Watson blamed the deceptive ploy on the mental-health struggles of Rao, who was asked to take a leave of absence pending an investigation by outside law firm Paul, Weiss, Rifkind, Wharton and Garrison LLP. But following the Times report, a bevy of other questions involving Ozy’s marketing, fundraising, workplace, and partnerships emerged—largely centered around The Carlos Watson Show, a daily interview show hosted by the namesake CEO and founder.

For example, as The New York Times reported, Watson and Rao insisted to the show’s producers that it would be distributed by A&E, a claim used to entice celebrities like actor Terry Crews and writer Malcolm Gladwell to sit down for interviews. The Carlos Watson Show’s executive producer Brad Bessey quit when he discovered the program was not, in fact, set to broadcast on A&E, writing in a scathing note to Watson and Rao: “You are playing a dangerous game with the truth. The consequences of offering an A&E show to guests when we don’t have one to offer are catastrophic for Ozy and for me.”

Nevertheless, Watson continued to tout that the show would run on A&E and at one point claimed it would become a YouTube Original—a special status for programming paid for by the video-streaming giant. When the show finally debuted, however, it was merely hosted on Ozy’s own YouTube page.

Elsewhere, Ozy used misleading marketing tactics to promote Watson’s show and the media company to the greater public. One advertisement labeled the show “the most important show of 2020,” a quote attributed to the Los Angeles Times even though the newspaper could not find any record of that praise being written by its reporters or columnists. Another ad labeled Watson “the best interviewer on TV,” citing the entertainment outlet Deadline when, in fact, that quote came from Ozy executives themselves. A splashy MTA bus ad for Watson‘s show declared him to be “Anderson Cooper meets Oprah”—high praise attributed once again to the LA Times when it came from Ozy’s own paid content.

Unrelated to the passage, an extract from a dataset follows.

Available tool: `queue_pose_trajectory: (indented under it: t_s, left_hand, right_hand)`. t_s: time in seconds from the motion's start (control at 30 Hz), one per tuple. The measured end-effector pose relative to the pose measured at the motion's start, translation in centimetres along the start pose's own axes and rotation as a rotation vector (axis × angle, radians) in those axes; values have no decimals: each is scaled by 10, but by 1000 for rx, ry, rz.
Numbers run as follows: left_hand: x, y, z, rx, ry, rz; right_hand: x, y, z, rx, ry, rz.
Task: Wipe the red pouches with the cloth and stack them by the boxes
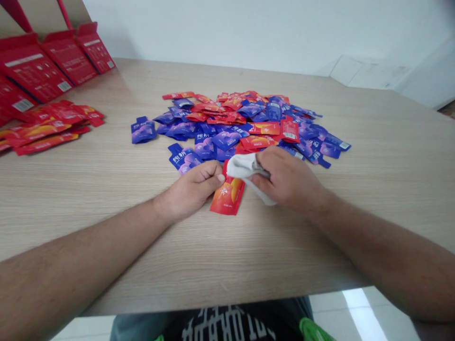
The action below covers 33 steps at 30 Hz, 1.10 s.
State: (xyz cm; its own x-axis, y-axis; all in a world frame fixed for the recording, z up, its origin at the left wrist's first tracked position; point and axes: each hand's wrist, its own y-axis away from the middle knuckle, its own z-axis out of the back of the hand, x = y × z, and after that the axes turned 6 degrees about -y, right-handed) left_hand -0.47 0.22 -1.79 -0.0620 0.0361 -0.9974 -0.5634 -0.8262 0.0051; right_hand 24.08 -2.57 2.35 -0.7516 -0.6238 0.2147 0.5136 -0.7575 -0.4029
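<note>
Below the hands, past the near edge of the bench (220, 279), part of a dark garment (227, 327) with pale lettering shows, and something green (314, 330) sits under the right side. On the bench side of that edge, the two hands are near each other but apart. The left hand (195, 188) pinches a red packet (227, 201) at its upper left edge, thumb against it; the packet is between the hands, its bottom end toward the body. The right hand (289, 175) is closed around a white cloth (241, 164), which hides part of the packet's top. Just beyond both hands spreads a loose heap (227, 137) of purple and red packets, many overlapping. Beyond the left hand, a single purple packet (143, 131) sits at the heap's left end. Well to the left of that hand is a stack of red packets (46, 130), with red boxes (69, 59) standing behind it. Farthest from the hands is a white wall (227, 35).
</note>
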Motion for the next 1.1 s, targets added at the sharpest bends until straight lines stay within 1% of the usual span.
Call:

Bloomberg reported that Ozy has faced several lawsuits over allegedly failing to pay a firm it hired to inflate its web traffic and for defaulting on a hefty small-business loan from Regis Capital Group, a Florida-based direct lender. And several outlets further reported that Ozy appeared to serve as a branding exercise for Watson, a former MSNBC personality, and, as such, resulted in an allegedly abusive workplace with intense pressure to produce at an exceedingly unrealistic level.

Ozy hired an outside crisis PR firm this week as advertisers and investors bailed and key figures including former BBC reporter Katty Kay and board chairman Marc Lasry resigned. But the damage was done and Ozy is no more.